What needs to be done:
Both the line below containing "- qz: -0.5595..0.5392" and the line containing "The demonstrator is", along with every line between them, should be repeated exactly; no other line belongs in the answer.
START Data segment
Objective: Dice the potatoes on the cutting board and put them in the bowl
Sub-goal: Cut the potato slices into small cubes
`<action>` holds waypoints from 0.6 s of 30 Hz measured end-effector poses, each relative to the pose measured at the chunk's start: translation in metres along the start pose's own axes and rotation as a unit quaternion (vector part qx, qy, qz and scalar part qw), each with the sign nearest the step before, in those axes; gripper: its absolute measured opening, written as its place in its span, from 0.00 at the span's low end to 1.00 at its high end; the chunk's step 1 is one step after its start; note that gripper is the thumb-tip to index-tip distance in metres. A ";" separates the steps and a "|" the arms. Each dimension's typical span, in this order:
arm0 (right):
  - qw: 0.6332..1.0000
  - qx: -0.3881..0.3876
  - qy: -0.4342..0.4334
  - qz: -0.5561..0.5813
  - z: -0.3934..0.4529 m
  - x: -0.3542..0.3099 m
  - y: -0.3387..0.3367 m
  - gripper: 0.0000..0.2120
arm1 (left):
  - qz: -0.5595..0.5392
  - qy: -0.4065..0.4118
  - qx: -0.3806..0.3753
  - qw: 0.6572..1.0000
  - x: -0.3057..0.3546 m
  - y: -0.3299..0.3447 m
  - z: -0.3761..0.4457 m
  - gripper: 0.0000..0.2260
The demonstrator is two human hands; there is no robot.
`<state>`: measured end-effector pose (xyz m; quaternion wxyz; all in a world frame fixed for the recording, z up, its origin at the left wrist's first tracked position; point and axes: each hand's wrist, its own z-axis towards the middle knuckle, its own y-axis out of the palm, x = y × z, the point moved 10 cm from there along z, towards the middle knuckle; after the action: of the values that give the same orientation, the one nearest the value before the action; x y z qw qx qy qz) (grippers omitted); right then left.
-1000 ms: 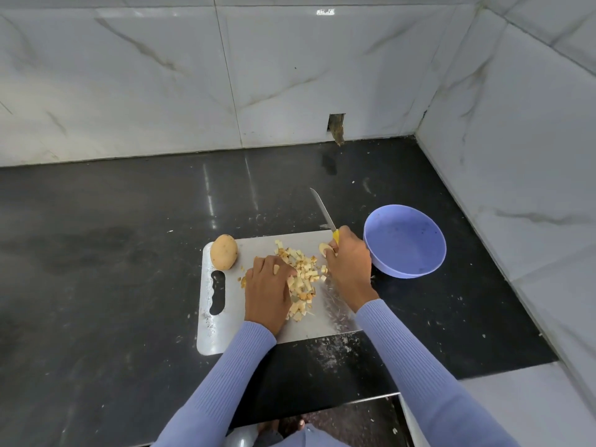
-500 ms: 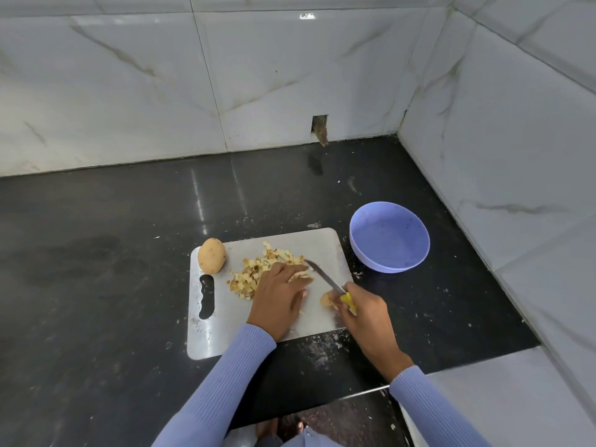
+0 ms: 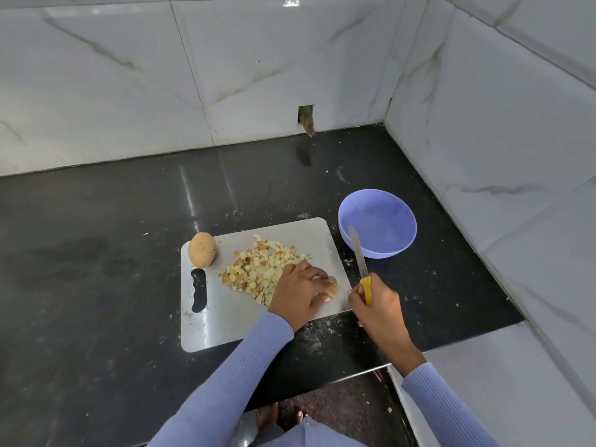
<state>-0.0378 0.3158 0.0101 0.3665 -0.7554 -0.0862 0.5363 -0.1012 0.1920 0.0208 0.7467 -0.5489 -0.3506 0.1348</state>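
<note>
Left hand (image 3: 298, 290) curls palm-down, fingers pointing to 3 o'clock; right hand (image 3: 375, 301) is fisted, thumb toward 12 o'clock.

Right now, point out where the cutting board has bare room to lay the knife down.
Free: the near left part of the cutting board, between the handle slot and the left hand, and the far right corner beside the bowl. Crowded: the middle, under the diced potato; the far left corner, by the whole potato.

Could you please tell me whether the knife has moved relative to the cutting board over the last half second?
Yes. The knife has swung off the cutting board to its right edge, tip now toward the bowl, gripped by the right hand.
</note>
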 end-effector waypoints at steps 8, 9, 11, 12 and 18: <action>0.992 -0.100 0.056 -0.047 -0.011 0.008 0.021 0.09 | 0.003 -0.094 0.056 0.994 -0.019 -0.007 -0.016 0.06; 0.991 -0.108 0.048 -0.059 -0.013 0.007 0.023 0.10 | 0.012 -0.078 0.045 0.996 -0.017 -0.006 -0.015 0.06; 0.989 -0.117 0.031 -0.081 -0.015 0.004 0.025 0.10 | 0.034 -0.033 0.012 0.999 -0.011 -0.004 -0.012 0.08; 0.989 -0.118 0.025 -0.089 -0.017 0.003 0.025 0.10 | 0.044 -0.018 -0.007 0.999 -0.010 -0.001 -0.012 0.09; 0.985 -0.107 -0.005 -0.134 -0.026 -0.003 0.029 0.11 | 0.013 -0.110 0.037 0.993 -0.020 -0.008 -0.012 0.09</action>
<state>-0.0240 0.2821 -0.0025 0.3518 -0.7690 -0.2451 0.4741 -0.1094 0.1684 0.0189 0.7218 -0.5068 -0.4184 0.2169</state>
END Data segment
Written response:
  - qz: -0.5595..0.5392
  - qy: -0.4065..0.4118
  - qx: -0.3806..0.3753
  - qw: 0.6572..1.0000
  - x: -0.3057..0.3546 m
  - y: -0.3299..0.3447 m
  - z: -0.3761..0.4457 m
  - gripper: 0.0000..0.2260
The demonstrator is two human hands; there is no robot.

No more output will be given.